My first car was a 1933 Austin Seven, which I bought from my brother for the princely sum of £15 while I was still at school. This was around 1960, when petrol was about 5 shillings and 6 pence a gallon (about 27p), although I could only afford to buy half a gallon at a time. I used to round up some of my school mates and give them a lift to school, and collect 6d each off them for the ride!
The eagle-eyed will notice some dents in the bodywork above the driver’s door, and the front wing slightly adrift. I had taken the car out for a test run after making some adjustments to correct a slight imbalance in the braking system. I applied the brakes quite heavily, the car turned sharp left into a parked car, and fell over on its side. I remember my chief concern was the financial consequences of the petrol running out of the fuel tank! Mechanically, it only suffered a buckled wheel and a sheared king pin, both of which were quite easy to put right. Bodywork was more challenging and was never my strong point, and somehow it was never quite the same after the incident.

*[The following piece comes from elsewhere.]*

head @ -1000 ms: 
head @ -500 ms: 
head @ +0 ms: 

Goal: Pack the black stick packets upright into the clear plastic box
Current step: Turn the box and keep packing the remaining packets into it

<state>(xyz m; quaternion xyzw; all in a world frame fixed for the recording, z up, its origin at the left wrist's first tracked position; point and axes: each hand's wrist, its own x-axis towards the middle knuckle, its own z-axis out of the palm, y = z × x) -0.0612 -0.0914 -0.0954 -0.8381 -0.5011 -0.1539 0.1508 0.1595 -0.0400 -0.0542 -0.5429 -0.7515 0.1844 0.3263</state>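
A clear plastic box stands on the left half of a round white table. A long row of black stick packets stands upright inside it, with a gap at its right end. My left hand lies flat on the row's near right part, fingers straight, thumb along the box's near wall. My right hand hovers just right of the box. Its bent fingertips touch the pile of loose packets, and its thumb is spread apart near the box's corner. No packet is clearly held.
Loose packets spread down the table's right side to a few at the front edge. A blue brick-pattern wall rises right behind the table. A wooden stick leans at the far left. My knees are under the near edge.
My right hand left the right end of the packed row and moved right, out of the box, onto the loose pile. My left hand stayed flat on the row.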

Soon after I started work at the BBC I progressed to a Morris Eight Series-E, which seemed to me modern and luxurious at the time (it was a late 1940’s model), but in retrospect it was rather dull.
EARLY SPORTS CARS
My first real car was a 1959 Austin-Healey ‘frogeye’ Sprite, which I bought from a colleague, Jack Badley, who had fitted it with a Shorrock supercharger. By the standards of the time, it was quite exciting.
A couple of years later though, I had a mishap whilst on holiday in Barcelona. It involved a collision with a friend, and the frogeye bonnet was too damaged to repair economically, so I had to sell the blower to pay for repairs. I replaced it with a fibreglass ‘Sebring’-style bonnet, which were very popular at the time. Sadly though, without the blower, and having lost its frogeye look, much of the appeal had gone out of it, so I sold the frogeye and bought a much-modified Sebring Sprite. I also bought this car from Jack, pictured here racing the car in a BRSCC meeting at Cadwell Park in September 1964 (before it was mine).
This car was good fun, very basic inside, with a special one-piece aluminium roof and windscreen frame. There were lots of holes in the body panels for lightness, and the seats were just crudely shaped aluminium tubs with a block of foam to sit on. It was immensely noisy, and almost impossible to drive in traffic. It would oil up spark plugs every couple of miles, so I kept a stock in the car, and after each journey visited the local garage to have them sandblasted clean!
Here’s a short clip (from 8mm film) of the car at Jack’s father’s garage in Spilsby, just before I bought it.
By then, motor sport had begun to interest me. Attending race meetings in those days was pretty cheap: four people and a car could get into a Grand Prix at Silverstone or Brands Hatch for about six quid! From my home in North London it was easy to get to other race meetings at Snetterton, Crystal Palace, Goodwood and Thruxton. After tasting Le Mans for the first time in 1964(?) Les Vingt-Quatre Heures became an annual pilgrimage for the following ten years.
I took the Sebring to Brands Hatch to get the feel of driving on a track, and I thought about racing myself, but I hardly had enough money to keep the car going, let alone develop it. I heard about sprinting and hillclimbing, but never got to see any speed events and they didn’t seem exciting enough. I had bought a Ford Anglia as a more practical road car, and eventually the time came to sell the Sebring. Then a job transfer to Bristol left me with no garage, and I had to settle for more sedate transport – for the next 30 years or so.